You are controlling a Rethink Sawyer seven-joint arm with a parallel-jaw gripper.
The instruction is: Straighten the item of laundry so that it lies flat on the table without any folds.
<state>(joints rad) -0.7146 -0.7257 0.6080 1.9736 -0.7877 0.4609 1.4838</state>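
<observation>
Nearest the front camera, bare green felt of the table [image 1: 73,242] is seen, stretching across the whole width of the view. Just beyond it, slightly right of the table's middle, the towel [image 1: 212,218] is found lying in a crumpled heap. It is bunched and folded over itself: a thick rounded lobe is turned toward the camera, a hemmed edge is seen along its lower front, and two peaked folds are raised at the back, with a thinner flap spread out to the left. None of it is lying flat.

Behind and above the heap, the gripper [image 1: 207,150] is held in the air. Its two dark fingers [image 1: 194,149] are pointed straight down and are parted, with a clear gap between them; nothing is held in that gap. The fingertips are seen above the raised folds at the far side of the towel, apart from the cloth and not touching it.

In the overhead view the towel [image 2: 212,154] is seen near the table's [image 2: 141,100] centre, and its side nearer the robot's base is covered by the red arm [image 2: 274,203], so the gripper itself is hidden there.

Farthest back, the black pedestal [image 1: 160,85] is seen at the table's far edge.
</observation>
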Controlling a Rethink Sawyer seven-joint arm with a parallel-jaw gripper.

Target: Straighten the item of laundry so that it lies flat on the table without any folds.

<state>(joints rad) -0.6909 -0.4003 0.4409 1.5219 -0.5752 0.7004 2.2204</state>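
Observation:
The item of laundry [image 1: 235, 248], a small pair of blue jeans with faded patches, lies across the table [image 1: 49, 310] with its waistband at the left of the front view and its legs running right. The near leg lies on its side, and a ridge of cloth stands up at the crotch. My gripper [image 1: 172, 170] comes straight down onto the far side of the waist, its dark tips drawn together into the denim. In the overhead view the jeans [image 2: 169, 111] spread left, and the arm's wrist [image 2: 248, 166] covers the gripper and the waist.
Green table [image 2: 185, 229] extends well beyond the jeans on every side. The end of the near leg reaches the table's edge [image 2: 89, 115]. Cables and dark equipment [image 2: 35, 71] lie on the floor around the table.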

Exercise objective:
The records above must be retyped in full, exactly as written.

Written solution:
You are controlling a Rethink Sawyer seven-joint arm with a parallel-jaw gripper.
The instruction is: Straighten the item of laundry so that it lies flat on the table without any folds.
<state>(joints rad) -0.7146 -0.7257 0.6080 1.9736 -0.7877 0.4609 1.4838</state>
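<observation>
Nearest the front camera, bare green felt of the table [image 1: 73,242] is seen, stretching across the whole width of the view. Just beyond it, slightly right of the table's middle, the towel [image 1: 212,218] is found lying in a crumpled heap. It is bunched and folded over itself: a thick rounded lobe is turned toward the camera, a hemmed edge is seen along its lower front, and two peaked folds are raised at the back, with a thinner flap spread out to the left. None of it is lying flat.

Behind and above the heap, the gripper [image 1: 207,150] is held in the air. Its two dark fingers [image 1: 194,149] are pointed straight down and are parted, with a clear gap between them; nothing is held in that gap. The fingertips are seen above the raised folds at the far side of the towel, apart from the cloth and not touching it.

In the overhead view the towel [image 2: 212,154] is seen near the table's [image 2: 141,100] centre, and its side nearer the robot's base is covered by the red arm [image 2: 274,203], so the gripper itself is hidden there.

Farthest back, the black pedestal [image 1: 160,85] is seen at the table's far edge.
</observation>
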Controlling a Rethink Sawyer seven-joint arm with a parallel-jaw gripper.

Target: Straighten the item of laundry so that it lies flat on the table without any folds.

<state>(joints rad) -0.6909 -0.4003 0.4409 1.5219 -0.5752 0.7004 2.2204</state>
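Observation:
The item of laundry [image 1: 235, 248], a small pair of blue jeans with faded patches, lies across the table [image 1: 49, 310] with its waistband at the left of the front view and its legs running right. The near leg lies on its side, and a ridge of cloth stands up at the crotch. My gripper [image 1: 172, 170] comes straight down onto the far side of the waist, its dark tips drawn together into the denim. In the overhead view the jeans [image 2: 169, 111] spread left, and the arm's wrist [image 2: 248, 166] covers the gripper and the waist.
Green table [image 2: 185, 229] extends well beyond the jeans on every side. The end of the near leg reaches the table's edge [image 2: 89, 115]. Cables and dark equipment [image 2: 35, 71] lie on the floor around the table.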

That makes the output complete.